COURT OF APPEALS OF VIRGINIA

Present: Chief Judge Huff, Judges Decker and O’Brien UNPUBLISHED

Argued at Alexandria, Virginia

ANDREA ROCHELLE FRIPP-HAYES MEMORANDUM OPINION* BY v. Record No. 1500-15-4 JUDGE MARY GRACE O’BRIEN OCTOBER 4, 2016 COMMONWEALTH OF VIRGINIA

FROM THE CIRCUIT COURT OF FAIRFAX COUNTY Jan L. Brodie, Judge

Lauren Whitley, Senior Assistant Public Defender, for appellant.

Katherine Quinlan Adelfio, Assistant Attorney General (Mark R. Herring, Attorney General, on brief), for appellee.

Following a jury trial, Andrea Rochelle Fripp-Hayes (“appellant”) was convicted of

misdemeanor obstruction of justice in violation of Code § 18.2-460. She was acquitted of a second

charge, felony assault on a police officer in violation of Code § 18.2-57. The court denied

appellant’s motion to set aside the verdict and imposed the jury’s sentence of a $2500 fine.

Appellant asserts that the court erred in finding the evidence sufficient to establish that she

obstructed the officer in the performance of his duties.

I. Factual Background

We review the evidence in the light most favorable to the prevailing party, the

Commonwealth. Whitehurst v. Commonwealth, 63 Va. App. 132, 133, 754 S.E.2d 910, 910

(2014). The evidence established that on August 12, 2014, Officer Hristo Hristov viewed a video of

a man stealing a woman’s purse from a sandwich shop in Fairfax County. Two weeks later, Officer

* Pursuant to Code § 17.1-413, this opinion is not designated for publication.
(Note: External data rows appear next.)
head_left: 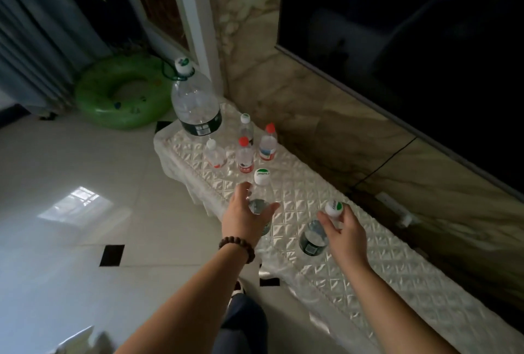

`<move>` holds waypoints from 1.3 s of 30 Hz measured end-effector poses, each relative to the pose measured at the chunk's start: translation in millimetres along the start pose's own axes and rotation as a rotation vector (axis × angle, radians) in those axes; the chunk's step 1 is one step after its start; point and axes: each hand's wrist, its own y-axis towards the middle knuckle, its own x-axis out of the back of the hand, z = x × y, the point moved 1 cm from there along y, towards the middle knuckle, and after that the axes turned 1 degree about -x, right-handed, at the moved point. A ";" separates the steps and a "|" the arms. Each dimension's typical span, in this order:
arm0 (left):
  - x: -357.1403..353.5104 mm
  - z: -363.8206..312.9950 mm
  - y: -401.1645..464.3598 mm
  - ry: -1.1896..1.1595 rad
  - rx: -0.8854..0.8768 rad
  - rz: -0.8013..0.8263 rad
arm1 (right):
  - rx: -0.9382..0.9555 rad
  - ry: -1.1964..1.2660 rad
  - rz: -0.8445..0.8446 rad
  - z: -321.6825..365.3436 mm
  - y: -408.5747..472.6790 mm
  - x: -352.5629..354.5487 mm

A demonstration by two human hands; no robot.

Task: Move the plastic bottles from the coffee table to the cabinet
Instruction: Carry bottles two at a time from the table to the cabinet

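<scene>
glossy pale floor tiles [85, 183] with black insets mirror a window; marble wall [326, 126], dark tv [411, 27], blue curtain [25, 41], green swim ring [124, 92].

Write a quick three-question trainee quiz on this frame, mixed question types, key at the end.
1. Multiple choice: the left hand is at which bottle? A) the large clear jug with a dark label B) the clear plastic bottle with a white and green cap C) the small clear bottle with a red cap and blue and red label
2. True or false: the right hand pinches the neck of the dark-labelled clear bottle just under its white cap.
3. How many bottles stand on the white quilted cloth with no hand at them?

Key: 1 B; 2 true; 3 five.
</scene>
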 end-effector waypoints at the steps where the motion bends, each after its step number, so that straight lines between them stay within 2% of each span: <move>1: 1.9 3.3 14.0 0.010 -0.002 0.017 | -0.006 0.001 -0.004 4.0 6.9 -8.8; 8: -6.8 25.9 87.7 0.044 -0.002 0.077 | -0.089 0.019 0.008 10.1 49.1 -47.6; 15: -59.5 41.9 142.0 0.026 0.069 0.189 | -0.130 -0.013 -0.002 -15.1 117.8 -64.1; 20: -107.3 62.1 180.3 0.060 0.071 0.212 | -0.084 -0.031 -0.001 -34.5 181.5 -84.7; 23: -128.4 73.7 197.8 0.098 0.064 0.167 | -0.007 -0.053 -0.013 -36.6 212.5 -103.2; 29: -151.8 87.4 207.9 0.178 0.044 0.170 | 0.139 -0.091 0.050 -37.8 259.0 -146.4; 34: -152.9 90.7 207.2 0.205 -0.007 0.195 | 0.121 -0.078 0.138 -38.4 276.4 -165.5; 39: -152.8 95.2 200.3 0.230 -0.053 0.202 | 0.079 -0.066 0.152 -30.4 290.7 -170.0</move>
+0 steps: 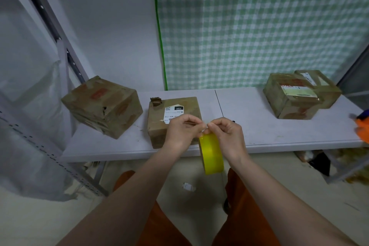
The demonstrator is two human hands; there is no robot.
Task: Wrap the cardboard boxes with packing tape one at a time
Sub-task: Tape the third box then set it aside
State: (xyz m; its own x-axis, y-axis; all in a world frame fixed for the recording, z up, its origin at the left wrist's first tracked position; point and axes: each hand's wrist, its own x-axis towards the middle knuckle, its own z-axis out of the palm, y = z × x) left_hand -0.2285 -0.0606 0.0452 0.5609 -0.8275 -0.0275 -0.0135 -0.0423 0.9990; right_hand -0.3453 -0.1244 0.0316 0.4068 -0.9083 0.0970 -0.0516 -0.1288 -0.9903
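Both hands, left (180, 133) and right (227, 136), fingers pinching the free end of a yellow tape roll (212, 155), partly hiding the middle cardboard box (159, 126) on the white surface (259, 132); tape end itself too small to discern.

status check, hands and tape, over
Both hands, left and right, pinching the tape end above the yellow roll. Middle box right behind them on the table, no strip on it yet. Nothing in the way.
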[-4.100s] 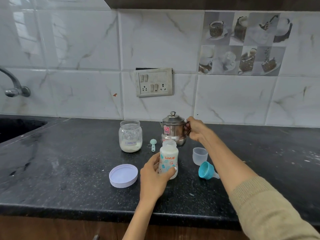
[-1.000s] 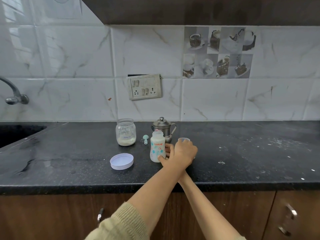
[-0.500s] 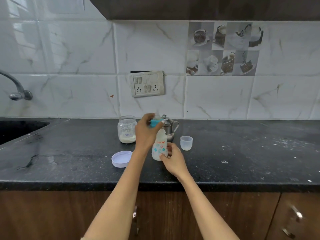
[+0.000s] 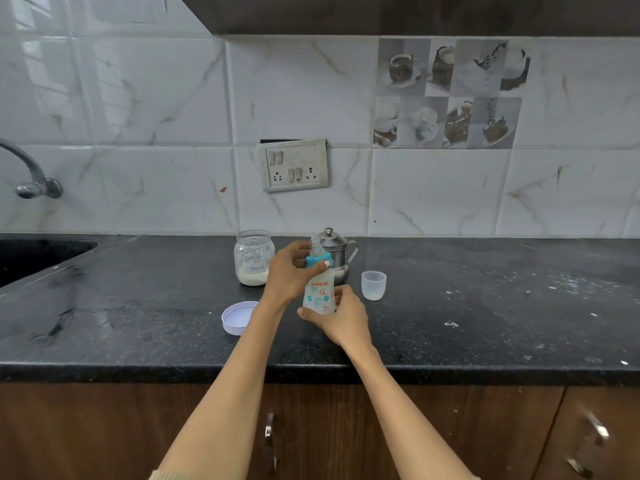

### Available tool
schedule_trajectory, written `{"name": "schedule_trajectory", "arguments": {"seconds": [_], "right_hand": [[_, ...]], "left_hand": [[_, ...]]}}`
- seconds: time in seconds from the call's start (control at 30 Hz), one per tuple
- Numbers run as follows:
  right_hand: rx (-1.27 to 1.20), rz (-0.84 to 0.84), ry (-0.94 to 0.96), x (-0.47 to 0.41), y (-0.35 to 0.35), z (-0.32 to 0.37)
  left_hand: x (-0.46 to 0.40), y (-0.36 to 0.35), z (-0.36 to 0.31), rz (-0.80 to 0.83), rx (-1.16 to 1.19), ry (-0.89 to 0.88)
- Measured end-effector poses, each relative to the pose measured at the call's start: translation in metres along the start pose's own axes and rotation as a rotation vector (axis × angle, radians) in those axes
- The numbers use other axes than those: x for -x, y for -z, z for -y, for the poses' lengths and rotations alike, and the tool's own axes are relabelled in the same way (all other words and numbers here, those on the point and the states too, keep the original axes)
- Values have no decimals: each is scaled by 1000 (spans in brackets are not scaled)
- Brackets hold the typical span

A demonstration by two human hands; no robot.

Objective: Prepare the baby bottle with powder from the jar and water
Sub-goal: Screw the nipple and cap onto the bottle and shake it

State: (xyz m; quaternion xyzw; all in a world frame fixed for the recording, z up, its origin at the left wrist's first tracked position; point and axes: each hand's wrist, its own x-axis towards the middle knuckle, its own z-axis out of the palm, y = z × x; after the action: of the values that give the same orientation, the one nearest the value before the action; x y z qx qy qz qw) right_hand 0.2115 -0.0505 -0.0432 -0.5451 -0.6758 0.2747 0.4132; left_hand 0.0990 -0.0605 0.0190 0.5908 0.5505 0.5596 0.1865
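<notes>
Left hand [image 4: 289, 275] grips teal collar [image 4: 318, 260]; right hand [image 4: 341, 315] holds bottle [image 4: 318, 294] at frame centre. Keep bottle upright, thread squarely.

Both forearms reach fwd, nearly converging at the wrists: left hand [image 4: 287, 275] up top, fingers curled round the teal collar [image 4: 319, 260] of the bottle [image 4: 318, 294], thumb across its front, while right hand [image 4: 341, 315] sits lower, gripping the bottle's base from the right.
</notes>
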Motion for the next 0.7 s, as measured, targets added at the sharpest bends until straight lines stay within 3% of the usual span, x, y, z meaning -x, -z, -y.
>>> {"name": "schedule_trajectory", "arguments": {"seconds": [0.17, 0.37, 0.7], "right_hand": [[151, -91, 35, 0, -3, 6], [194, -99, 66, 0, 0, 5], [219, -98, 59, -1, 0, 5]], "left_hand": [[-12, 14, -1, 206, -14, 44], [-21, 19, -7, 317, -47, 33], [-17, 8, 2, 223, -49, 48]]}}
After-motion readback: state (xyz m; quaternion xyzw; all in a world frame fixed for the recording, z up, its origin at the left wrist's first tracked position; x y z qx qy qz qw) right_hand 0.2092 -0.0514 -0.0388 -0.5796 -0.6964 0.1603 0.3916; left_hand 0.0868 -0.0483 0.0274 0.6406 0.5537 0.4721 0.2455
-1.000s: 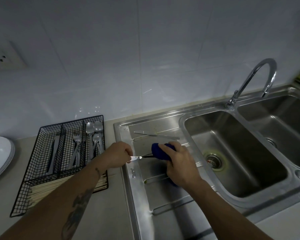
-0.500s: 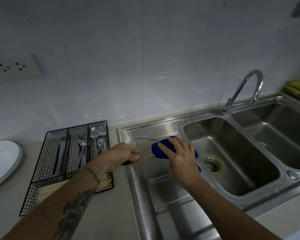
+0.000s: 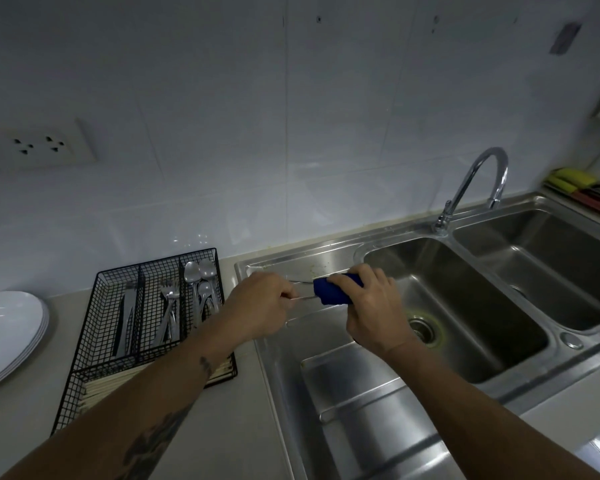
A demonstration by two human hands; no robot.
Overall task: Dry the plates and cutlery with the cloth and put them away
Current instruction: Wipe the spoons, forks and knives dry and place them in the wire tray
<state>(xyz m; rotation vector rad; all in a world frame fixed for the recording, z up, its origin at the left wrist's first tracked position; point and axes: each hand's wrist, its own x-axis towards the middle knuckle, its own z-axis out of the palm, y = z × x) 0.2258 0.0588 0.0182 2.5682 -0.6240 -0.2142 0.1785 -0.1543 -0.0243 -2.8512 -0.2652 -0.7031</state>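
We can read no brand, label or writing anywhere in view. We stand at a pale counter [image 3: 21,420] under a white tiled wall [image 3: 222,133] with a double socket [image 3: 37,145]. A steel double sink [image 3: 465,306] with a curved tap [image 3: 478,181] has its ribbed draining board [image 3: 354,403] on the left. Left of it a black wire cutlery tray [image 3: 94,355] holds knives, forks, spoons [image 3: 200,275] and chopsticks; stacked white plates [image 3: 7,334] lie at the left edge. Over the draining board, our left hand [image 3: 260,306] is pinched closed on the thin metal handle of a piece of cutlery [image 3: 302,298]; its other end is buried in the blue cloth [image 3: 333,292], which our right hand [image 3: 374,306] wraps and squeezes, fingers curled over the top. Both forearms reach forward, the left one tattooed
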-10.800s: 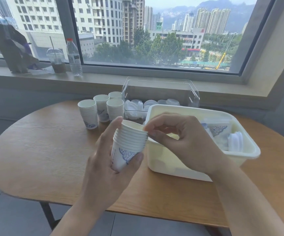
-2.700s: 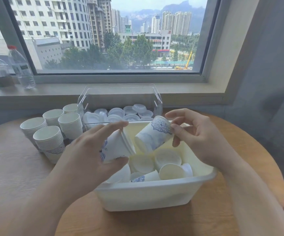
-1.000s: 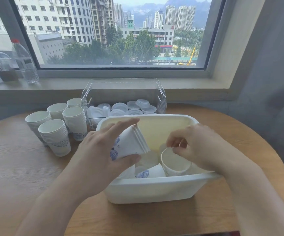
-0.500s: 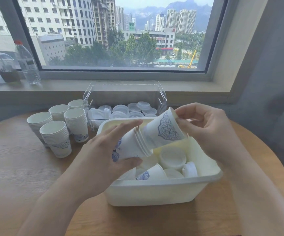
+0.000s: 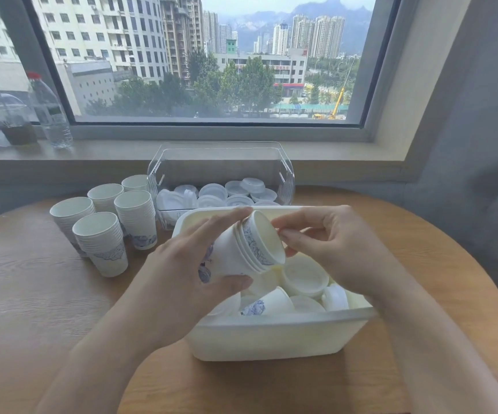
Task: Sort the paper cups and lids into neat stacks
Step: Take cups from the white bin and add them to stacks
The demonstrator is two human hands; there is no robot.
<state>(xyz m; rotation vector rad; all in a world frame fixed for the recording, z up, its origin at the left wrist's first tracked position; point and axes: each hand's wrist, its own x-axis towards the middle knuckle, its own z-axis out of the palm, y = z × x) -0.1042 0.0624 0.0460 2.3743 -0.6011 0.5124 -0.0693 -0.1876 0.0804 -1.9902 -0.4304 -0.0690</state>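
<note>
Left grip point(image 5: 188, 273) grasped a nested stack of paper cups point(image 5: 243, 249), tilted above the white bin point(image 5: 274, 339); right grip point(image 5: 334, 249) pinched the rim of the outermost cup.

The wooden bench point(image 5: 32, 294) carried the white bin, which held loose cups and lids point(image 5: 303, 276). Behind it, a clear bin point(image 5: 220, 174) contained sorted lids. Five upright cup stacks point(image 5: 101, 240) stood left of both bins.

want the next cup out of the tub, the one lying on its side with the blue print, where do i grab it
Probably pinch the cup across its side wall near the base, coming from above. It lies tilted among lids in the tub, base up and toward the right, mouth buried.
</note>
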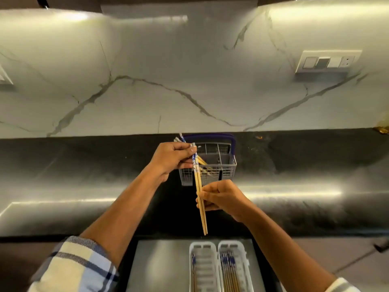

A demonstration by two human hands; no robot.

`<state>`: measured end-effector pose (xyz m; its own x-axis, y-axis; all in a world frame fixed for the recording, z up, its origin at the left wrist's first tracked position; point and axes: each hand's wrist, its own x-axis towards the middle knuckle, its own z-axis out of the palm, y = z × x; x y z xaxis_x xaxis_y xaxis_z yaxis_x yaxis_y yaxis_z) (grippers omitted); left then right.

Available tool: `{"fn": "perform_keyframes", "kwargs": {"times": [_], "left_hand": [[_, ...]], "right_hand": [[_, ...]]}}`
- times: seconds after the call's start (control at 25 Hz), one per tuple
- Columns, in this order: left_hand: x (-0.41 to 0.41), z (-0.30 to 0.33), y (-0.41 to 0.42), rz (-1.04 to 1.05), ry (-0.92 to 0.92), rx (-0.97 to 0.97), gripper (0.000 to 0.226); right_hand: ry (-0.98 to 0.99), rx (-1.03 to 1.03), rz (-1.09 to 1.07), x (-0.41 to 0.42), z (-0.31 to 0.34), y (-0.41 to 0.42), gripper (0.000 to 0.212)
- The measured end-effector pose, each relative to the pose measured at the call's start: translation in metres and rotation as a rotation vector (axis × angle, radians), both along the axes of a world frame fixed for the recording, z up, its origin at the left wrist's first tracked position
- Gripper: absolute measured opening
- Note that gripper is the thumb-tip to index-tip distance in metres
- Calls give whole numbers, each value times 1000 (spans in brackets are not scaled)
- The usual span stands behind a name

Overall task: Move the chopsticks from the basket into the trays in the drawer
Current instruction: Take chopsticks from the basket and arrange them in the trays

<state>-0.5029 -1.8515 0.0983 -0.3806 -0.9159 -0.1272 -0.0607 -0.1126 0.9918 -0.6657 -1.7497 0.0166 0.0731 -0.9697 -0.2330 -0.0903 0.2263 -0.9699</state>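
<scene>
A grey wire basket (228, 165) with a blue handle stands on the dark counter and still holds a few chopsticks. In front of it I hold a pair of wooden chopsticks (199, 192) with blue-and-white tops, nearly upright. My left hand (171, 160) grips their patterned tops together with other chopsticks that stick out behind its fingers. My right hand (221, 197) pinches the pair at its middle. Below, in the open drawer, sit two white trays: the left tray (212, 247) has a few chopsticks, the right tray (242, 247) has several.
The drawer's bare grey floor (160, 266) lies left of the trays. A marble backsplash rises behind the counter, with a switch plate (328, 61) at the upper right. Dark counter (84, 169) spreads to both sides of the basket.
</scene>
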Motion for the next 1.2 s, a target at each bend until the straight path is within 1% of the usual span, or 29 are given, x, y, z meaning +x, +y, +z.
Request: {"fn": "perform_keyframes", "kwargs": {"times": [0.12, 0.28, 0.4, 0.6, 0.68, 0.76, 0.8, 0.88, 0.92, 1.04, 1.12, 1.2], "left_hand": [[7, -42, 17, -33, 4, 65, 16], [18, -115, 45, -137, -8, 188, 14], [23, -170, 72, -175, -84, 254, 17], [34, -236, 100, -222, -219, 323, 26], [40, -256, 110, -194, -353, 333, 29], [46, -279, 122, -85, -539, 311, 29], [49, -290, 128, -46, -621, 300, 29], [50, -308, 138, -57, -726, 309, 33], [50, -316, 142, -75, -756, 319, 33], [50, -329, 146, -68, -775, 371, 28], [52, -333, 146, -52, -756, 412, 24], [53, -335, 145, -53, -749, 424, 21]], "right_hand": [[54, 84, -5, 9, -31, 25, 12], [108, 176, -65, 32, -95, 76, 11], [97, 315, -131, 50, -144, 112, 12], [220, 404, -213, 70, -201, 138, 20], [310, 434, -213, 77, -217, 142, 19], [419, 458, -193, 85, -229, 141, 19], [471, 464, -189, 90, -232, 138, 23], [540, 502, -204, 97, -238, 129, 34], [545, 540, -219, 100, -243, 124, 36], [575, 661, -235, 107, -254, 109, 16], [608, 710, -242, 108, -258, 104, 19], [639, 710, -197, 109, -262, 102, 25]]}}
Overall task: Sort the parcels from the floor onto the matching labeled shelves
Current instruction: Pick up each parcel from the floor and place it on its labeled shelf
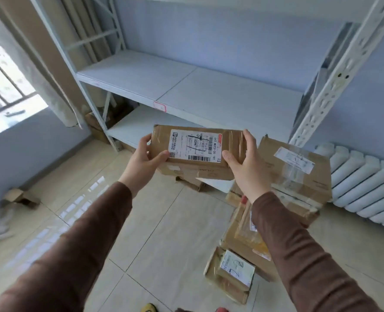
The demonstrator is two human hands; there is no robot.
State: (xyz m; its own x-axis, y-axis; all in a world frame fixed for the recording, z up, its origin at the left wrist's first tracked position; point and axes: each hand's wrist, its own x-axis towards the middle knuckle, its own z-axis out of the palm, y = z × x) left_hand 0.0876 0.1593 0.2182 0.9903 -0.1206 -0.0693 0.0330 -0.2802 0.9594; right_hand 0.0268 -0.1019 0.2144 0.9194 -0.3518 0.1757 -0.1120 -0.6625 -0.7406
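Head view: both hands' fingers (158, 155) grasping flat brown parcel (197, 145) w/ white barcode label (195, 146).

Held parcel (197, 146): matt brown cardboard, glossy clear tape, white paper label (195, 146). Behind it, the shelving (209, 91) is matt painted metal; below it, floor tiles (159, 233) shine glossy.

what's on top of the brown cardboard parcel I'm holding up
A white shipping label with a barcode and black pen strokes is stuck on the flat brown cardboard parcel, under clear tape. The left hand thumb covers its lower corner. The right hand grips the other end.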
Hristov saw a young man, K.F.,1 within a block of the sandwich shop. Officer Hristov testified that

K.F. looked “exactly the same” as the person on the video and also was wearing the identical “very

colorful fishing hat” worn by the thief. The officer stopped K.F. to question him.

Officer Hristov told K.F. that he was conducting an investigation of a larceny that occurred

two weeks earlier, and while K.F. was “not in trouble at this point,” the officer requested K.F.’s

name, address, and photograph for the investigation. K.F. told Officer Hristov his name and

address, but the officer wasn’t able to verify the information because K.F. did not have any

identification with him. K.F. refused to allow the officer to photograph him without his mother

present.

K.F. and Officer Hristov were standing directly in front of a barbershop during their

encounter. K.F. gave a barbershop employee, Jeff Wolfolk, his mother’s telephone number.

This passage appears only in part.